Faut-il en conclure, comme on l'a fait parfois, que V. Giscard d'Estaing eût été élu et plus aisément en mai 1975 qu'un an plus tôt, qu'il a gagné du terrain ? À vrai dire, c'est là une hypothèse et une querelle d'école. Ce qui est sûr, en revanche, c'est que cette première « année Giscard » a déçu et peut-être heurté une partie des électeurs qui avaient voté en sa faveur, tandis qu'elle a surpris et sans doute ébranlé certains de ceux qui ne s'étaient ralliés qu'à contrecœur, en mai 1974, à un camp dans lequel figuraient les communistes. À cet égard, le bilan, sur le plan de l'opinion, peut-il être considéré comme plutôt positif.

Les Français, c'est bien connu, n'aiment guère le changement et ils répugnent aux réformes. Certes, ils en parlent constamment, ils en réclament sans cesse et ils paraissent, pour qui aurait l'imprudence de prendre leurs récriminations et leurs revendications au pied de la lettre, souhaiter un pouvoir inépuisablement et audacieusement réformateur. En réalité, les réformes que chacun exige ainsi bien haut, il pense qu'elles doivent surtout s'appliquer au voisin et non à lui. Les réformes dérangent toujours et les Français n'apprécient guère d'être dérangés. Dans ce peuple latin politisé à l'extrême, et aussi bruyant, voire passionné, dans le débat que subtil et mesuré dans le vote et l'action, les réformes, le changement, le grand chambardement sont des thèmes inépuisables de discussions, parfois d'affrontements, mais aussi des vœux pieux.

Le retard s'accumule donc. Les mœurs prennent une avance croissante sur la loi qui tombe peu à peu en désuétude. Les habitudes et les pratiques en tous domaines échappent aux règlements, pourtant rédigés en termes absolus et conçus pour l'éternité en ce vieux pays de droit écrit. Les législateurs et les pouvoirs n'ont pu tout prévoir, et leurs décisions, compte tenu de l'évolution des conditions, des techniques, des esprits, deviennent bientôt insuffisantes ou au contraire trop rigoureuses, bref inadéquates et inapplicables.

C'est alors qu'une petite révolution – oh ! non sanglante : il s'agit d'un peuple très civilisé – donne l'occasion d'effacer au moins partiellement, en quelques semaines ou quelques mois, le temps perdu, de briser les rigidités, de se mettre tant bien que mal à jour si l'on peut dire.
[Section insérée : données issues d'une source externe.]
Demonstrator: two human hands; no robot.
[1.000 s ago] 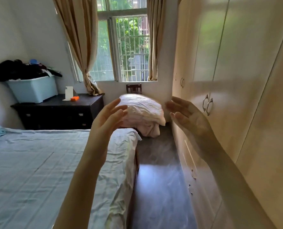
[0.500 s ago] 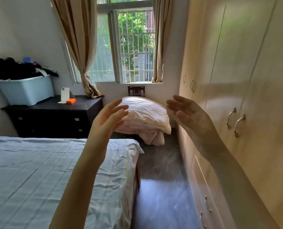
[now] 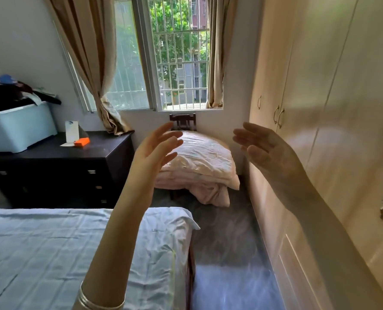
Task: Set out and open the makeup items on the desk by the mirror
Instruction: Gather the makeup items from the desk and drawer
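Raising both empty hands, palms facing, in a bedroom.
The left hand (image 3: 154, 151) and right hand (image 3: 268, 151) hover apart with fingers loosely spread, holding nothing, above the bed (image 3: 51, 253). No makeup items are visible; an orange box (image 3: 82, 142) lies on the dark worktop (image 3: 58, 153) far left.

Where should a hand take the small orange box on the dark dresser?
Judging by its pose, pinch the orange box across its two long sides, coming from above and from the right. It lies flat and low on the dresser; the white card stands close at its left. Both hands are empty.
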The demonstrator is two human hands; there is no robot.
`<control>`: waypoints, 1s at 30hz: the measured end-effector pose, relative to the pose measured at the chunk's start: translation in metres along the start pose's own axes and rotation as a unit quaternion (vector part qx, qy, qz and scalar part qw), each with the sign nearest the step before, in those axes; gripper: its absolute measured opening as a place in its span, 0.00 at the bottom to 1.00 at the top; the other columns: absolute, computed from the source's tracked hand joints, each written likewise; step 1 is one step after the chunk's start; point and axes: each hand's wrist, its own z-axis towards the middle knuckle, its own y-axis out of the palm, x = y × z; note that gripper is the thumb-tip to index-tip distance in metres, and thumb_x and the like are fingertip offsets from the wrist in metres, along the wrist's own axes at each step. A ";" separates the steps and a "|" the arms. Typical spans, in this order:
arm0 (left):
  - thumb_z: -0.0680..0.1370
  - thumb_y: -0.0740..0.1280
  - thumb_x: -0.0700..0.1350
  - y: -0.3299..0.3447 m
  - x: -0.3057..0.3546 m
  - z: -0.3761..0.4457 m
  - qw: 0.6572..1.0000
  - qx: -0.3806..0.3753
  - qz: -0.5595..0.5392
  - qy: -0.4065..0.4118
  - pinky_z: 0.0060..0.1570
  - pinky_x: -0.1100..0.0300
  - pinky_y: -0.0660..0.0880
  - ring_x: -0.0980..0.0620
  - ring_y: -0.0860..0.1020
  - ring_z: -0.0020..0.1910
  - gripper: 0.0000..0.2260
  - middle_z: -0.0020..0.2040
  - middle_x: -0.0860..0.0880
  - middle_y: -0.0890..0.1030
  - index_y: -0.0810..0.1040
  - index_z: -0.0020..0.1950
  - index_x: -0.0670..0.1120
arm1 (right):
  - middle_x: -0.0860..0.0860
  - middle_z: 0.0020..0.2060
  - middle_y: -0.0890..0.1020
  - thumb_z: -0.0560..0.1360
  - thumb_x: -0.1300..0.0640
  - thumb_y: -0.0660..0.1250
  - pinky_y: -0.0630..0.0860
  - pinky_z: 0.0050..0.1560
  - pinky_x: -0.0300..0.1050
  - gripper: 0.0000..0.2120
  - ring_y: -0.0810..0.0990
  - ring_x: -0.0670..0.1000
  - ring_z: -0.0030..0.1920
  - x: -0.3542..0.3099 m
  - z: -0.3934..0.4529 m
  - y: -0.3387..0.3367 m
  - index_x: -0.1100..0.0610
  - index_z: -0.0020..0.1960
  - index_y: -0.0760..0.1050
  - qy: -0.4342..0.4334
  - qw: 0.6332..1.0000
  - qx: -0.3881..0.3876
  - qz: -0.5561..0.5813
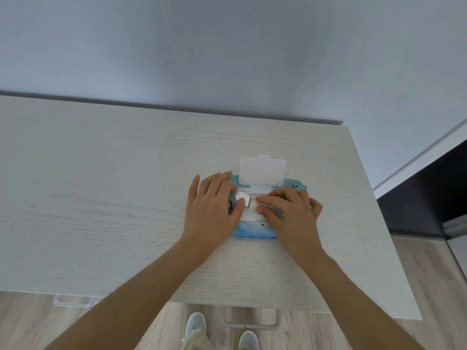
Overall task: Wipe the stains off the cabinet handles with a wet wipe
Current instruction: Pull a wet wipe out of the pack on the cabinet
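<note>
A blue wet wipe pack (252, 232) lies flat on the pale wooden cabinet top (113, 198), its white flip lid (262, 171) standing open toward the wall. My left hand (212, 208) covers the pack's left end and pinches a white wipe (243, 198) sticking up from the opening between thumb and forefinger. My right hand (293, 213) lies on the pack's right half, its straight fingers pressing down beside the opening. Two cabinet handles show under the front edge: a pale one (72, 300) at the left and a grey one (252, 322) near the middle.
A blue-grey wall rises behind the cabinet. A dark unit (434, 188) stands to the right past the cabinet's edge. Below is wooden flooring, with my two light shoes (195, 324) just in front of the cabinet.
</note>
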 end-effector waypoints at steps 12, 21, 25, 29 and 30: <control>0.81 0.60 0.54 0.004 -0.012 -0.007 0.987 -0.127 -0.015 0.097 0.75 0.51 0.49 0.56 0.53 0.75 0.22 0.74 0.54 0.61 0.66 0.73 0.48 | 0.44 0.43 0.81 0.72 0.52 0.71 0.51 0.56 0.44 0.02 0.73 0.49 0.54 -0.009 0.009 0.000 0.49 0.41 0.82 0.004 0.998 -0.015 -0.063; 0.79 0.61 0.57 0.010 -0.018 -0.008 0.987 -0.124 -0.051 0.089 0.76 0.54 0.46 0.60 0.48 0.75 0.26 0.74 0.57 0.56 0.63 0.74 0.49 | 0.53 0.43 0.77 0.75 0.62 0.66 0.57 0.54 0.45 0.02 0.74 0.54 0.49 -0.010 0.011 0.003 0.58 0.43 0.76 -0.094 0.980 -0.061 -0.164; 0.77 0.56 0.62 0.010 -0.016 -0.008 0.989 -0.105 -0.064 0.083 0.75 0.54 0.49 0.60 0.51 0.75 0.28 0.74 0.58 0.58 0.66 0.73 0.49 | 0.49 0.45 0.74 0.78 0.63 0.60 0.60 0.51 0.39 0.07 0.67 0.48 0.48 -0.008 0.014 -0.002 0.55 0.43 0.70 0.022 0.997 -0.052 0.043; 0.76 0.55 0.62 0.011 -0.016 -0.008 0.989 -0.091 -0.082 0.077 0.75 0.53 0.52 0.60 0.54 0.75 0.29 0.73 0.56 0.61 0.68 0.72 0.49 | 0.44 0.42 0.74 0.80 0.58 0.57 0.69 0.45 0.38 0.11 0.73 0.47 0.45 -0.010 0.018 -0.011 0.45 0.41 0.66 0.113 0.974 -0.020 0.194; 0.76 0.56 0.62 0.011 -0.016 -0.008 0.989 -0.092 -0.084 0.076 0.75 0.52 0.53 0.59 0.54 0.75 0.29 0.73 0.56 0.62 0.68 0.72 0.48 | 0.42 0.41 0.74 0.80 0.57 0.58 0.69 0.47 0.40 0.09 0.73 0.47 0.43 -0.012 0.017 -0.011 0.45 0.43 0.66 0.087 0.981 -0.016 0.171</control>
Généralement, ces ruptures, ces élans ne sont pas provoqués par les hommes mais surgissent des circonstances, parce qu'il faut tirer une leçon, engager une nouvelle politique, prendre des décisions et que le pouvoir en place est hors d'état de le faire où refuse de l'envisager. Ainsi en est-il en 1953 lorsque Pierre Mendès-France tourne la page indochinoise et entame la décolonisation, vite bloquée d'ailleurs par la guerre d'Algérie ; en 1958, avec le retour au pouvoir du général de Gaulle provoqué précisément par l'impasse algérienne ; en mai 1968 d'une certaine façon, péripétie annonciatrice de la chute de 1969. Trois fois en quinze ans : c'est beaucoup. Aussi l'année 1974, avec la mort de Georges Pompidou et le choix de Valéry Giscard d'Estaing, n'est-elle pas une de ces dates clefs. C'est une relève, pas un choc.